You Own A Pet Because You Are Boring

On a day in the distant past, two boring people met in a park. They stared at each other, and an uncomfortable silence ensued. “Wouldn’t I be less boring,” each thought to themselves, “if I could engage this other gentleman in a cheery conversation about a canine’s crotch-sniffing habits?” And so, after an extremely long silence, they parted ways and went to pet stores, in order to buy something to talk about. But they met with less success than an Ethiopian in a tanning bed. The plan did not make them more interesting. It only made them more noisy.

Ever since, buying pets has become a cornerstone of boring peoples’ plans to be more intrusively uninteresting. Annoying dogs assault us at the doors of boring peoples’ homes, non-venomous snakes lurk in cages waiting for the inevitable conversations where it is explained that they are non-venomous, and hamsters have the courtesy to sleep all day to avoid becoming conversation pieces. Parrots, in their obnoxious loudness and monotonous repetition, are the natural companion to a person who does the same. With parrots and dogs, through conversation and through the animals’ own vocalizations, boring people have found pets that generate plenty of pointless noise.

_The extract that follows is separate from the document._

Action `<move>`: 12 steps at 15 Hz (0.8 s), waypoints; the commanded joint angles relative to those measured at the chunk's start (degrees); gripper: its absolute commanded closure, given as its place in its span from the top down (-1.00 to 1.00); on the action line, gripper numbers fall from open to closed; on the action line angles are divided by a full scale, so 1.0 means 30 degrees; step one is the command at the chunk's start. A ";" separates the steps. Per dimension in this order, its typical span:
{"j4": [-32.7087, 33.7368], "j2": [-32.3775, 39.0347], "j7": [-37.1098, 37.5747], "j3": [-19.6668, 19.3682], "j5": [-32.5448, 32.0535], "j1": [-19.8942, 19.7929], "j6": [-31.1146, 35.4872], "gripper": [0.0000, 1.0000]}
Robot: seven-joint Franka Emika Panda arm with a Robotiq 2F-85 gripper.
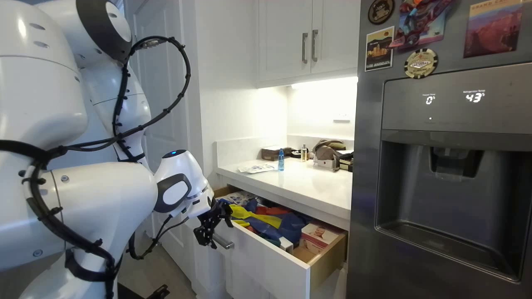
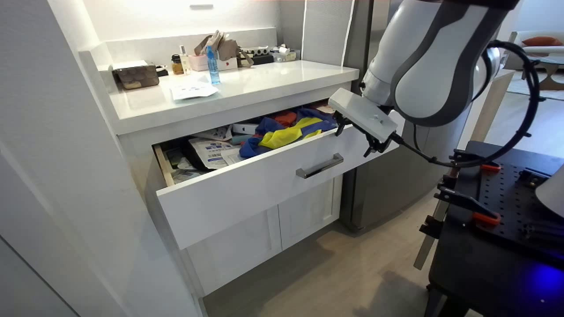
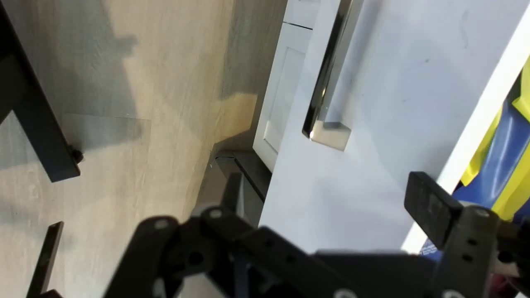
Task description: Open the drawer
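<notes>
The wide white drawer (image 1: pixel 270 259) stands pulled out under the counter; its front also shows in an exterior view (image 2: pixel 229 193) and in the wrist view (image 3: pixel 352 186). Its silver bar handle (image 2: pixel 320 166) lies horizontal on the front; it also shows in the wrist view (image 3: pixel 331 78). Inside, yellow and blue items (image 2: pixel 286 134), packets and a box (image 1: pixel 319 236) show. My gripper (image 2: pixel 354 140) is open and empty at the drawer front, to one side of the handle. In the wrist view, the jaws (image 3: pixel 331 194) are wide apart, one finger over the front's top edge; contact cannot be told.
The white counter (image 2: pixel 264 90) above holds a blue bottle (image 2: pixel 213 66), a brown case and other small things. A grey fridge (image 1: pixel 440 174) stands beside the drawer. White cabinet doors (image 2: pixel 304 215) are below. A black table (image 2: pixel 493 229) bears the robot's base.
</notes>
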 commanded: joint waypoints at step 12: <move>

And it is undeniable that boring people gravitate toward dogs, who, as the retarded codependent stepchildren of the animal world, need the most attention. Attention is exactly what these criminally-dull people crave. So the rest of us have to sit through endless reiterations of how “he can tell when we’re talking about him” when all we really want is a blowjob. I would rather spend every Monday morning licking postage stamps than deal with another dull dog owner with overrated tits named Kate.

There’s no sugar-coating it. If, when a pet crosses the room, you are compelled to comment on the nature of its frankly not-that-momentous crossing, you, too, are uninteresting. If all you talk about is your cat’s sleeping habits it is because you are less noteworthy than a sleeping cat. If you hold a conversation with another dog-walker while on a dog walk, it is because you were both stupid enough to pay money to own a noisy, crotch-sniffing poop factory. You deserve each other.

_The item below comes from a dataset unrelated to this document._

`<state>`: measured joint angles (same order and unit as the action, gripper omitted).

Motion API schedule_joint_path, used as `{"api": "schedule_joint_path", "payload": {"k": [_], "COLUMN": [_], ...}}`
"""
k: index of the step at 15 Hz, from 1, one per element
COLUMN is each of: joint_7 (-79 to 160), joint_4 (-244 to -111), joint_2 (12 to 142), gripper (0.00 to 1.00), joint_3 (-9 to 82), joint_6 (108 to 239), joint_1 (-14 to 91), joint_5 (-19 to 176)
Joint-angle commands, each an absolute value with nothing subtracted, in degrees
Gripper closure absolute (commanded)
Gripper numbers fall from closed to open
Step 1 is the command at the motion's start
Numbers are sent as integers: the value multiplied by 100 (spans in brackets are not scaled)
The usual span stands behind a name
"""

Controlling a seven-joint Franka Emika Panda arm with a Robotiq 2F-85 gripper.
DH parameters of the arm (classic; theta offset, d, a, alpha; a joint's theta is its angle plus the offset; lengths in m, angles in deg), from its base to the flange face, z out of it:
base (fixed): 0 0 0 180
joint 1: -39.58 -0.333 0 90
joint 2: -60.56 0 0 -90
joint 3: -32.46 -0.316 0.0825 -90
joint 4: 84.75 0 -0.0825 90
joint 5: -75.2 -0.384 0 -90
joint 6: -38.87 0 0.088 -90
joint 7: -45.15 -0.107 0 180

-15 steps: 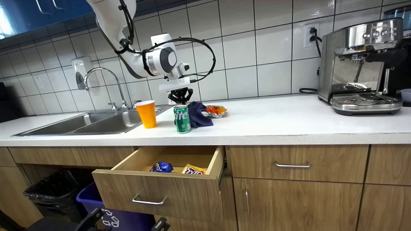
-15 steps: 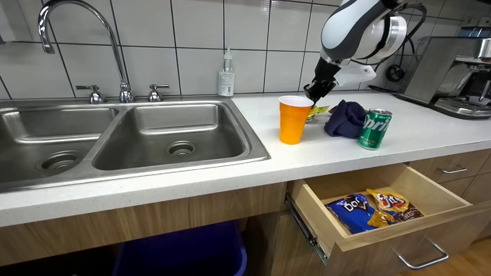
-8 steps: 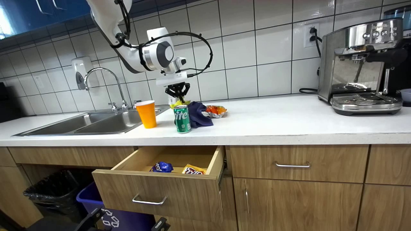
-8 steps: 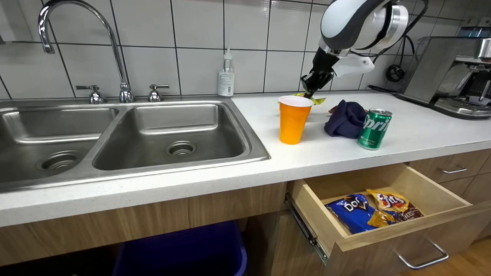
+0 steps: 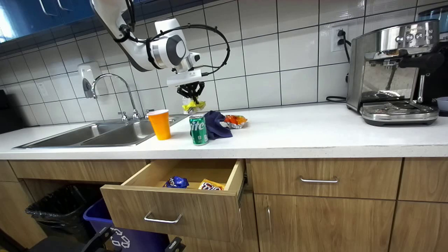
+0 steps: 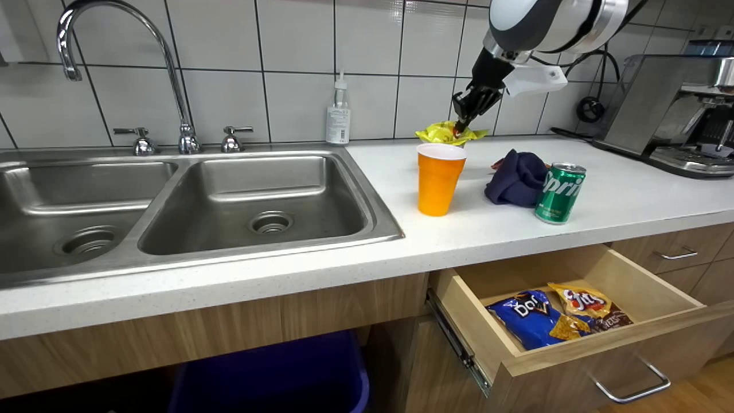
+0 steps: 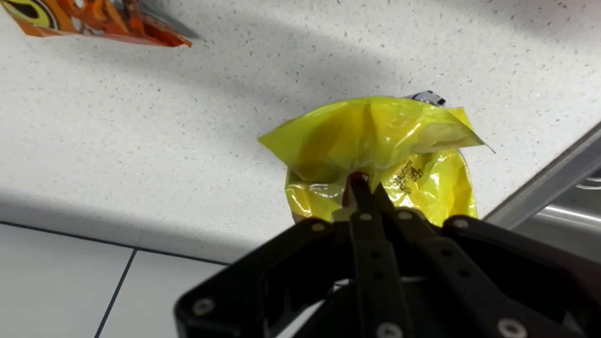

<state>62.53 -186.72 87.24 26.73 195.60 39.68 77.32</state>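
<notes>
Wrist view: the gripper (image 7: 368,188) pinches a yellow bag (image 7: 375,126)

Its fingers (image 7: 360,195) are pressed together on the crumpled upper part of the yellow bag, which hangs directly under the gripper, over the white counter (image 5: 297,129).

Lower than the gripper and in front of it, a drawer (image 5: 182,206) is pulled out, as both exterior views show. Inside lie, side by side, a blue chip bag (image 6: 536,318) and a yellow-brown chip bag (image 6: 590,307). Below the gripper, an orange cup (image 6: 440,183) stands upright; its inside bottom cannot be seen. To the left of the gripper in both exterior views is a steel sink (image 6: 381,215) with two basins. Far below the gripper, under the counter, are a blue bin (image 5: 140,238) and a black-lined bin (image 5: 66,217).

On the counter, between the gripper and the drawer, a green can (image 5: 198,130) stands upright, with a dark blue cloth (image 6: 519,178) bunched just beside it. In an exterior view, an orange bag (image 5: 236,120) lies to the right of the gripper, near the cloth, and a coffee machine (image 5: 399,70) stands well apart on that same side.
</notes>
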Motion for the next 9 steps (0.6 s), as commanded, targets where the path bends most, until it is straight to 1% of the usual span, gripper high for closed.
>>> {"api": "schedule_joint_path", "payload": {"k": [1,9], "joint_7": [6593,7303], "joint_4": [-19293,-20306], "joint_2": [8200,7366], "gripper": [100,100], "joint_3": [2395,1979], "joint_6": [19836,20270], "joint_1": [4243,4652], "joint_5": [7542,6912]}}
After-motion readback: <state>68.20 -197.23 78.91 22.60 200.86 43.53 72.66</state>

If I walk into your home and my crotch is non-consentually prodded by an overgrown creature’s muzzle, I do not want to spend the next twenty minutes discussing how “friendly” this nose-rapist is. Yeah, he’s “friendly” in the same way that retards are “special”. To say he likes to “greet people at the door” is both stating the obvious and does not reduce its offensiveness. It doesn’t tell me anything I can’t plainly see for myself, and it doesn’t make me any less pissed off about my violated crotch.

Using similar lines of reasoning, I could kill a Norwegian and nail him to the wall above my mantle. Then when houseguests gawk, I can say, “Oh, that’s my dead Norwegian. He hangs on my wall because I nailed him there. He sometimes has a tendency to be nailed to my wall. I’ve wanted a Scandinavian of some kind ever since college, but my landlords would never allow me to nail them to my wall. Now that I have my own place, I’m so glad to have him hanging there, off of nails, which in turn hang off my wall. Every day when I get home from work, he’ll be there waiting for me, nailed to my wall. He’s adorable, isn’t he? Boy, he sure is nailed to my wall!” I could talk for hours and hours about his heritage, his beard, or even, you know, how I have him nailed to my wall, and not say anything interesting or non-obvious. But I don’t do that, you see, in no small part because Norway’s birth rate is too low.

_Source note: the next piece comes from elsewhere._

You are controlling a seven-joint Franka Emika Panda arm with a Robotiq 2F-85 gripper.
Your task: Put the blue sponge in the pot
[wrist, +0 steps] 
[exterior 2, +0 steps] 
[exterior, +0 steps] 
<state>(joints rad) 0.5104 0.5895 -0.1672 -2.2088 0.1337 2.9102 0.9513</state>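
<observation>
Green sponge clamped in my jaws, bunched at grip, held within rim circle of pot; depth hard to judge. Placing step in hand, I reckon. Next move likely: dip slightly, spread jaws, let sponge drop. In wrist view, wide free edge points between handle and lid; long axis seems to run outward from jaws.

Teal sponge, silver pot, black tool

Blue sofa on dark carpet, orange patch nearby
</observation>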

Bottom line: boring people will always be boring. When you give them a pet to talk about, they’re boring, and loud. So please, don’t buy a pet. If you’re boring, have the common courtesy to only bore yourself.


My cheek stings from the “retards” line. But in my defense, I don’t mean that, it just came out that way. I was holding the joke for someone else. I didn’t inhale. The recording industry makes so much money anyway.